A feedback workshop on the first meeting of the Open-ended Working Group on the new Post-2020 Biodiversity Framework was held in Kinshasa from 1 to 3 October 2019 at the initiative of the General Secretariat for Environment and Sustainable Development, with the support of partners.
Experts from both public and private institutions in the DRC, representatives of environmental civil society organizations as well as indigenous peoples and local communities took part.

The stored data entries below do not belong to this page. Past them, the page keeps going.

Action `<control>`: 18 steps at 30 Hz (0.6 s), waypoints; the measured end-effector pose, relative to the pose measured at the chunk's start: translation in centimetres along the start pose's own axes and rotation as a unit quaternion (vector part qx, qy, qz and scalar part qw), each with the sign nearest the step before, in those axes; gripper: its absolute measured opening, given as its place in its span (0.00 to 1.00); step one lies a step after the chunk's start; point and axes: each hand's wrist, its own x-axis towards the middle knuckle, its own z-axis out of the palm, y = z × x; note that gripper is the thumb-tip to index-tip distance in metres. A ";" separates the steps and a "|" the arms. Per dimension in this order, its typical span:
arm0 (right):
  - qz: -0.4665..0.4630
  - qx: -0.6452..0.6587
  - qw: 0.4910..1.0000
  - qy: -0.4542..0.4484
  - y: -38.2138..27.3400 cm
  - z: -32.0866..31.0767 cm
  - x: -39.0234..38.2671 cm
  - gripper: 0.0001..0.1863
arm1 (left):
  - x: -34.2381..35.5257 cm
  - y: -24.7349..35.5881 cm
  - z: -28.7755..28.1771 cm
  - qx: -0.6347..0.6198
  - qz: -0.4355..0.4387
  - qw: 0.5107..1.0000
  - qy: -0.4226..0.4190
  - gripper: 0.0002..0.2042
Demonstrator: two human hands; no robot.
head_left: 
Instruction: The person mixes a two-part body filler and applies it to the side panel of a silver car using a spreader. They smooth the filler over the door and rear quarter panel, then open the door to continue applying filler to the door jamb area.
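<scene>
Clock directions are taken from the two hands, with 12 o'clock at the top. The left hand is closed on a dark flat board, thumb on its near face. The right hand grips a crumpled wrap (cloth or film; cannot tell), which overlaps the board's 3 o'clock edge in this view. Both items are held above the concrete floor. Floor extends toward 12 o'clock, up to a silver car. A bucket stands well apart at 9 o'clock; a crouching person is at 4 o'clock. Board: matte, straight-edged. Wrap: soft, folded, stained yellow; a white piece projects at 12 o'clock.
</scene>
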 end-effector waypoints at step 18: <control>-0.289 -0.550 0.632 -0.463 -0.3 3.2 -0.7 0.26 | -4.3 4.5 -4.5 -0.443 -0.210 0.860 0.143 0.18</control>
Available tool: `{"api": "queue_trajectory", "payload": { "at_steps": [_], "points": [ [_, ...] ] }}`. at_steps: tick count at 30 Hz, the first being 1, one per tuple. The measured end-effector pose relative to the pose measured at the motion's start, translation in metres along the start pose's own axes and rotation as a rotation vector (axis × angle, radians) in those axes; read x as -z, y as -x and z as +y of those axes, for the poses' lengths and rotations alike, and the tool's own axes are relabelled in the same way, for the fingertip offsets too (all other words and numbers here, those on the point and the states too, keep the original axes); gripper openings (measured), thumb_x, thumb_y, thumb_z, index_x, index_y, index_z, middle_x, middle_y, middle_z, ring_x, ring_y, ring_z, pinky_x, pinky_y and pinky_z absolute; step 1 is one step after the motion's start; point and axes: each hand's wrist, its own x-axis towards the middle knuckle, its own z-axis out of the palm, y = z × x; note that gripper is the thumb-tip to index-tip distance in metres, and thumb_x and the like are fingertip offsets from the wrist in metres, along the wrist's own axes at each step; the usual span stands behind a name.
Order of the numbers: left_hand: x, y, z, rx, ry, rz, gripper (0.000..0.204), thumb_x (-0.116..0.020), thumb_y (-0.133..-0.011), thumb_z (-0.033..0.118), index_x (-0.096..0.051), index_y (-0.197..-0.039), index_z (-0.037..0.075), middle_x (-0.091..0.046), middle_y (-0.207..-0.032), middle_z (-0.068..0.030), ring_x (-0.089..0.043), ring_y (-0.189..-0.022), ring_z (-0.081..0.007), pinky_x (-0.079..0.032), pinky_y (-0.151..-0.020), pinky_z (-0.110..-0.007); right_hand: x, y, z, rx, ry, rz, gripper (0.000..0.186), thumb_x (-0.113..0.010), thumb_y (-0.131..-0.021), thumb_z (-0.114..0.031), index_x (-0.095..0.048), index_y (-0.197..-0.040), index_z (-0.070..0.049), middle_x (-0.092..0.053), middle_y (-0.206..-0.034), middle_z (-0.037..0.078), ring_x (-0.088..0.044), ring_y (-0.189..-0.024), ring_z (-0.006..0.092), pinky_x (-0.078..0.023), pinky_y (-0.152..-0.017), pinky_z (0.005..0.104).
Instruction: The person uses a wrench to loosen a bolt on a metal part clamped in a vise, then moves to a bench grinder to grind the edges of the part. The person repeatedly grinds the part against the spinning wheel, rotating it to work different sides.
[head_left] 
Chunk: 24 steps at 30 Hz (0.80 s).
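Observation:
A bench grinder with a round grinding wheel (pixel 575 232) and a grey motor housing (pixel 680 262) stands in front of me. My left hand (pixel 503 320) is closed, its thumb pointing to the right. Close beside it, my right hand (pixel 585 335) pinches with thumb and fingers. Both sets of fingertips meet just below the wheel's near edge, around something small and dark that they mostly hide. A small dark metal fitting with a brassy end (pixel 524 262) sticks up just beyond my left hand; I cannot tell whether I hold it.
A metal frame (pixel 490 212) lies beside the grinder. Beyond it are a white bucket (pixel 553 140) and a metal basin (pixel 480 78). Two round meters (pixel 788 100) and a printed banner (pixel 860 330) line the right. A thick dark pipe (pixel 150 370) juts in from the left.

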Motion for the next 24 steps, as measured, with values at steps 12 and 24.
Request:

The aim is to immerse ourselves in the results of the conference held from 27 to 30 August in Kenya.
The aim of this workshop was to encourage stakeholders to become involved in the preparatory process of the above-mentioned framework, as recommended in decision 14/34. And launch the consultation process on possible elements of a post-2020 global biodiversity framework as proposed.
Stakeholders shared the results of the first meeting of the Working Group for three days to select elements of the post-2020 global biodiversity framework relevant to the DRC. This will allow the DRC to better prepare itself to participate in the next meetings planned in the same framework and to share its agreed priorities in a consensual manner at the country level.
« Kenya’s meeting was important in that it reassured us that, at the international level, the priorities selected by the DRC in the field of biodiversity are beautiful and well integrated into this new global biodiversity framework. It should also be noted that the funding that will be mobilized globally for biodiversity in the next decade will be directed towards actions in line with this new framework, » said Mike Ipanga, focal point of the Convention on Biological Diversity (CBD) at the Ministry of the Environment.
In practice, the new Global Biodiversity Framework is intended to succeed the Strategic Plan for Biological Diversity 2011-2020. It should therefore be based on the lessons learned from the implementation of the plan and the Aichi biodiversity objectives and the best available scientific knowledge.
« Today’s reflections have turned around three objectives of the Convention on Biological Diversity, the first of which is zero deforestation, zero species loss and a 50% reduction in man’s consumption and production footprint, » said Alfred Yoko, head of the Wildlife and Wild Flora Programme at WWF/DRC.